Unbound Galleys Revisited
Posted by: Keir Graff
I’ve written before about how I don’t really like reviewing from photocopied galleys. Even when they’re bound, the 8½ x 11″ pages are unwieldy. When they’re unbound, I’m always afraid that a sudden gust of wind is going to make me reenact the last scene in The Wonder Boys.
(Is that scene in both the book and the movie? I’ve read the book and seen the movie, but for the life of me, I only have an image of Michael Douglas frantically chasing the wind-blown pages of his massive manuscript.)
But the book I’m reviewing right now is on single-sided, unbound 8½ x 11″ sheets of paper, and I don’t mind a bit. Why? I’ve discovered that I can read it while I’m feeding my son. (I may have mentioned once or twice that I’m home on family leave.) Other books won’t lie open without an elaborate system of weights and counterweights (coffee mug, stapler, whatever is at hand), and, with my son in one hand and a bottle in the other (that’s a bottle of milk, wiseacres), turning pages is impossible.

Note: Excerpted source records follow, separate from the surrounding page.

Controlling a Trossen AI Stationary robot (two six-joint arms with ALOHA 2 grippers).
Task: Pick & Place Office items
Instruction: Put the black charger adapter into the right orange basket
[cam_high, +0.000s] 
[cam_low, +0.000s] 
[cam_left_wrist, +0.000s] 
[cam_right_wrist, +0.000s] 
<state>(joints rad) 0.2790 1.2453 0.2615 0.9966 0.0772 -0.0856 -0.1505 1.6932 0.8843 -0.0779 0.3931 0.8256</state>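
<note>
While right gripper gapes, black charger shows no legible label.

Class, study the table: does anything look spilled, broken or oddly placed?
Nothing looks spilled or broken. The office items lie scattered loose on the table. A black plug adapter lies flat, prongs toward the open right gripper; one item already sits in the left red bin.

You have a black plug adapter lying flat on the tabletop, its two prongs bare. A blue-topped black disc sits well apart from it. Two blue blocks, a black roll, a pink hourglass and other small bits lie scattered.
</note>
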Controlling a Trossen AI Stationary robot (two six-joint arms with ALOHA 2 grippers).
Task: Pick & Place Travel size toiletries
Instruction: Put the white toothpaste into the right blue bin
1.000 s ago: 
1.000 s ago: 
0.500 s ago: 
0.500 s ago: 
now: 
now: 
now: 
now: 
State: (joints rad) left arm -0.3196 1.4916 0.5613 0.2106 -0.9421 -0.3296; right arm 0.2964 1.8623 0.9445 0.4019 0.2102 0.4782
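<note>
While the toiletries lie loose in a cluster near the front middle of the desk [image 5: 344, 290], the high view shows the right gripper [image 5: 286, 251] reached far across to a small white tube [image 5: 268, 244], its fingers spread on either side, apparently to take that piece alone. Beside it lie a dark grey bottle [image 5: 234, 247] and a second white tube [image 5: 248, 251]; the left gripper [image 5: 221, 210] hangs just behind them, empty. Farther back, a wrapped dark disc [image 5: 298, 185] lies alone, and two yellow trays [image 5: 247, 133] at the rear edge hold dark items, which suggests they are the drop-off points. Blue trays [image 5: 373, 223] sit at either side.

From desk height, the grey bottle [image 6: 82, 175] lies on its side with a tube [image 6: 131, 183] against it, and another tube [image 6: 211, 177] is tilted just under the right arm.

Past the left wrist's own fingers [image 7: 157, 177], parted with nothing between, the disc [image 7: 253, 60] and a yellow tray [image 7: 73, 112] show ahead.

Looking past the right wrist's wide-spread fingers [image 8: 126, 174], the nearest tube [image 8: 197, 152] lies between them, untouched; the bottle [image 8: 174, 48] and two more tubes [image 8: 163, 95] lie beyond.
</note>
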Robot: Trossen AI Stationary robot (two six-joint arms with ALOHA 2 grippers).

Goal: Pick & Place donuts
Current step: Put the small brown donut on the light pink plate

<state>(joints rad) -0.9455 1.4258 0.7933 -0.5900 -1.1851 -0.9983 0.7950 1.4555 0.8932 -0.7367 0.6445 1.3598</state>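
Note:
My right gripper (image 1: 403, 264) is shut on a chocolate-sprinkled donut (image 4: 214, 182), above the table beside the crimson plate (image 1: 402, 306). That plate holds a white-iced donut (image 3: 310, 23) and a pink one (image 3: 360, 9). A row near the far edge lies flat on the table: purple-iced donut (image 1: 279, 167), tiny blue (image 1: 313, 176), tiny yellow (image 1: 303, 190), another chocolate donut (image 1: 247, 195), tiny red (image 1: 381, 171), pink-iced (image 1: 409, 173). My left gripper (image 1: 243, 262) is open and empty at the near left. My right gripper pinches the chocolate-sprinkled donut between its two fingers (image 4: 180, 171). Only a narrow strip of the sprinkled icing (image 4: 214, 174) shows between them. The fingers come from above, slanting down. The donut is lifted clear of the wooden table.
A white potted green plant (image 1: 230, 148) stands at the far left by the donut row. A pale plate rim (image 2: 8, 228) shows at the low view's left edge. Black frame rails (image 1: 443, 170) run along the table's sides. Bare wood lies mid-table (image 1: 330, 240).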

With an unbound galley, however, I can just nudge the top sheet off onto the floor with my elbow and keep reading. (I reorder the pages later.) Sounds pretty ridiculous, I know, but I’m pressed for time. My latest crop of reviews isn’t due until next week, but tomorrow I’m leaving for a week’s vacation, and I really, really don’t want to text-message my reviews from scenic Flathead Lake in Montana. I’d rather be in the lake, and lake-water and electronics are a volatile mix.
The book I’m reading so precariously, by the way, is The Last Match by David Dodge. It’s published by Hard Case Crime, and unbound galleys or no, I always look forward to what they send. Aside from one title that I had mixed feelings about, I’ve liked-often loved-all the Hard Case Crime books I’ve reviewed. I’ve even read some that weren’t assigned, just for fun. Publisher Charles Ardai has shown a remarkable eye for both great reprints and great new books that read like the old ones.
David Dodge is the guy who wrote To Catch a Thief, and this one is in a sort of similar mode. It’s about the international misadventures of a small-time crook and con artist who starts out as a rich lady’s companion and graduates to cigarette smuggling and other scams. It’s set on the French Riviera and in Tangier, and I have a feeling I’ll see other locales as well.
The plot is a little wacky, but it keeps moving, and the language is full of zingy patter. The narrator says things like:
I’m strictly a club-fighter on the dance floor. With another stumblebum, I stumble too. With a good dancer, I’m a lot better.
I started reading it before I read the publisher’s info sheet, and at first I thought it was like Seymour Shubin’s Witness to Myself, a new novel by an older writer, writing in his good, old style.
Good thing I’m not a pulp historian. Dodge has been dead since 1974. But this is a real find. Written shortly before his death, it lurked among his papers until now. The pulp heyday was over when this was written-and it would be years before the revival started-but you’d never know it from the gusto of Dodge’s prose.
Well, I’d better stop writing before my son wakes up hungry. But while he’s getting his milk fix, I’ll be getting my pulp fix.